Yes, Greg, after speaking to Hospice, Dean's spirits were so down. We thought our doctor had recommended Hospice, but we found out it was the hospital, so we were wrong. So much happening in just a week, we sometimes can't figure out which end is up. After speaking to Hospice, I do have a different feeling about them, that is sad, but what you say, is basically the feeling I received.

Thank you for the heads up on combining two drugs. This fear of the unknown is scaring Dean so much, and I have no idea how to help him. He is usually the one that has always been strong for me. He now keeps saying he is going to be a burden to me, I have to keep convincing him that we are in this fight together. No one is a burden. You are so helpful, and give us hope, I thank you so much for that.

When Dean made his first post a few days ago, I don't think he knew he would get such kind and caring replies. I have read everyone's replies to him, I know he is thankful that each of you are helping him through this long journey. I have to realize it has only been a week, one day we were making plans for an upcoming trip, and the next we found out our lives would never, ever be the same. Our trip is now going to be in a different direction for awhile.

Thank you Cathy for telling me that you and Bruce were in a daze for awhile, I worry about Dean feeling so fearful and thinking he will now be a burden to me. I try to keep reminding myself it has only been a week, Dean needs time to accept what is ahead of him, and maybe his fighting spirit will then return.

As I told Grey above, I was confused about the Hospice referral, apparently it was the hospital that made the referral. The oncologist didn't know anything about it when I told him what happened.
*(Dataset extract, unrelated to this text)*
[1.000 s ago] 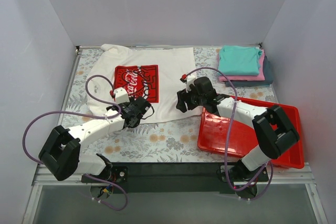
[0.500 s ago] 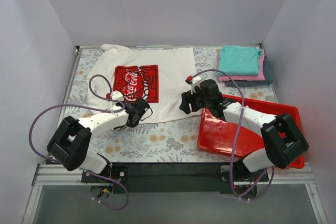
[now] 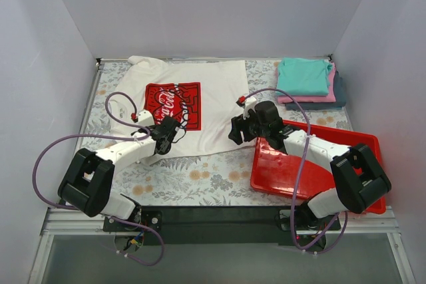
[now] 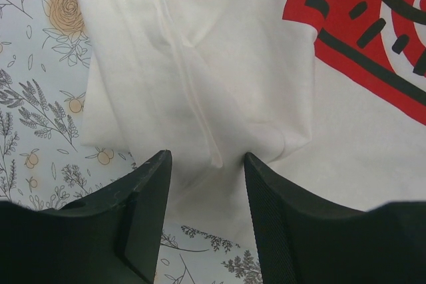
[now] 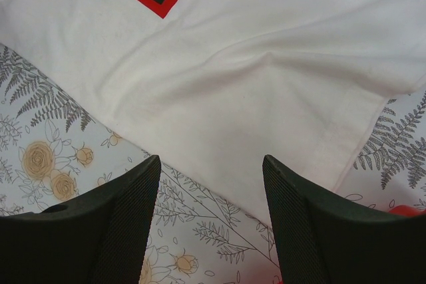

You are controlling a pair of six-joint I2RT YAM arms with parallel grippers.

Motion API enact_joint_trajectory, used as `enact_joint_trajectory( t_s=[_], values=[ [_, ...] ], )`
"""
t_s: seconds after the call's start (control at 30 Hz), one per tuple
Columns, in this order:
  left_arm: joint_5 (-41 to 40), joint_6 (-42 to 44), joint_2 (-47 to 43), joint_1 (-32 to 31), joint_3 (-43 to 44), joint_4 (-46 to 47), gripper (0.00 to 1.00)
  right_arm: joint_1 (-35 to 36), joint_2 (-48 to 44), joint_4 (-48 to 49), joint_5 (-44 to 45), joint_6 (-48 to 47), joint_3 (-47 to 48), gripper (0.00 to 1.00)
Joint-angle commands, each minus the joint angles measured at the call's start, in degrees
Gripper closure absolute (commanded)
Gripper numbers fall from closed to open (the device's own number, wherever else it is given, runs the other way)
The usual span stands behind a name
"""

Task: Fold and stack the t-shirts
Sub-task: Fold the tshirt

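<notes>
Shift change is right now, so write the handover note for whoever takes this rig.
Left gripper: open, fingers either side of a raised crease at the white t-shirt's near left edge.
Right gripper: open, low over the shirt's near right hem, holding nothing.
Done: teal tee, pink tee and dark blue-grey tee folded and stacked at the far right.
Left: fold the white one, which lies flat with its print up, then add it to the stack.
</notes>
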Motion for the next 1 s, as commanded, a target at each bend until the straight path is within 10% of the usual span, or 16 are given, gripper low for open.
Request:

I feel as you do, when things settle down and Dean hopefully does well on chemo, we will research more options for us. Right now he needs time to accept what he is dealing with, I think maybe he feels like he is in a nightmare and wants to wake up and find everything is like it was before he heard the words - MDS. Thank you for sharing your feelings with me on waiting.
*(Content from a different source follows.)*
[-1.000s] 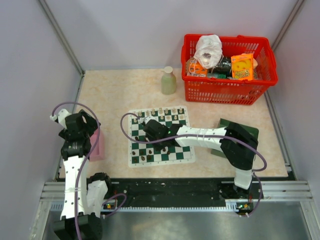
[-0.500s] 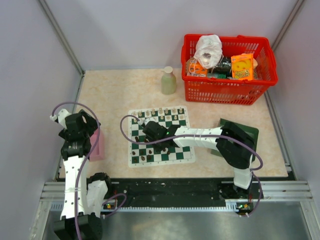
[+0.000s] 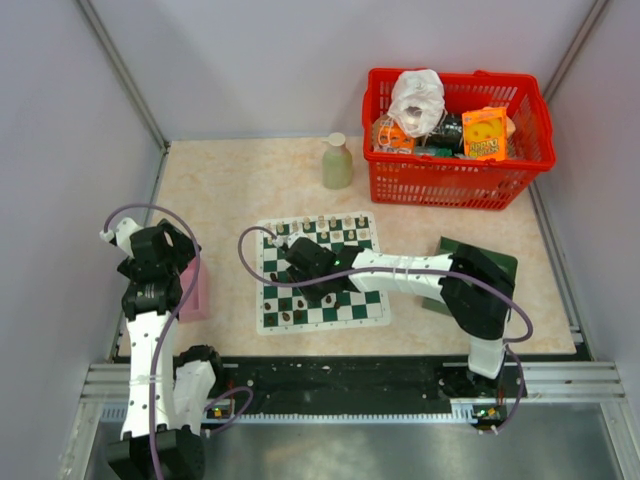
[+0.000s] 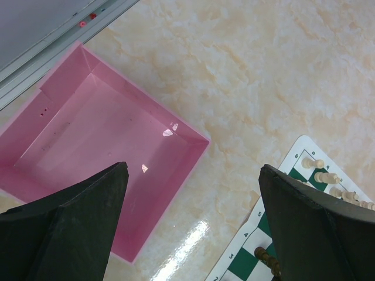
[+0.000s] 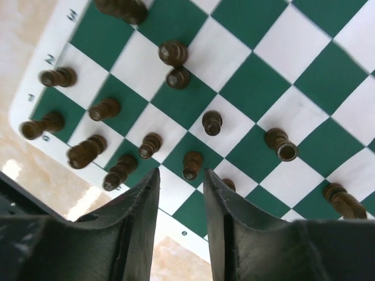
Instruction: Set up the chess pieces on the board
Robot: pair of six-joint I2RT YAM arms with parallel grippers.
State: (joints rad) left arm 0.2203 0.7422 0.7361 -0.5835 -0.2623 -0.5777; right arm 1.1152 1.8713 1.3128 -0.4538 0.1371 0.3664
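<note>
Left gripper (image 4: 192, 170) wide above pink tray (image 4: 99, 117), right gripper (image 5: 180, 175) narrowly parted, seemingly empty, dark pieces (image 5: 150, 144) crowding board (image 5: 258, 88)

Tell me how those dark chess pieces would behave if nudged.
The dark chess pieces look slim on small bases, so probably tip easily. They stand close together, so one might knock neighbours. Being tiny, likely light.

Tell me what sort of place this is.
Probably a robot test cell, not a home: plain grey walls on an aluminium frame enclose the table, the left arm and right arm are bolted to a rail at its edge, and a board and basket sit as props.
</note>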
And Dan, also a great big thank you for bringing some of the new drugs to my attention. There is so much to learn, and sometimes not enough hours in the day to do it all. I am going to remember what you said at the end of your post - we need hope and belief!

Some good news, yesterday when I felt like I had no where to turn, our family physician called to see how Dean was doing. I was crying when he called because I was feeling overwhelmed, taking care of my mom, worrying about my recent mammogram - I have received a letter indicating there was something that needed a second look, then someone backed into my car while I was parked at the grocery store and of course the problem with Hospice.

Our doctor said he has a home health agency that he uses and said he would tell them to call us. They did, and came by today for a visit. The nurse was so supportive, she understood that I needed some help, as does Dean, so they are going to work out a schedule for the nurse, aide and therapist to come to our home. Dean is very weak, which is also something that is difficult for Dean to accept, he has always been active. When he tries to shower and dress in the morning it makes him very tired, he is having shortness of breath and coughing. Luckily he is eating, because he lost over twenty pounds, he does look like he is putting some of it back on. Dean is thin anyhow, so he was beginning to look like a toothpick.

Anyhow we are now ready for the battle. Chemo on Monday. Thank you again to each and everyone of you for your compassion, support and kind words. I don't know how to express how much it means to me. I sit down at my computer in the evening, see your posts, it lifts my spirits and gives me hope.

Hope and belief are the cornerstone of managing MDS.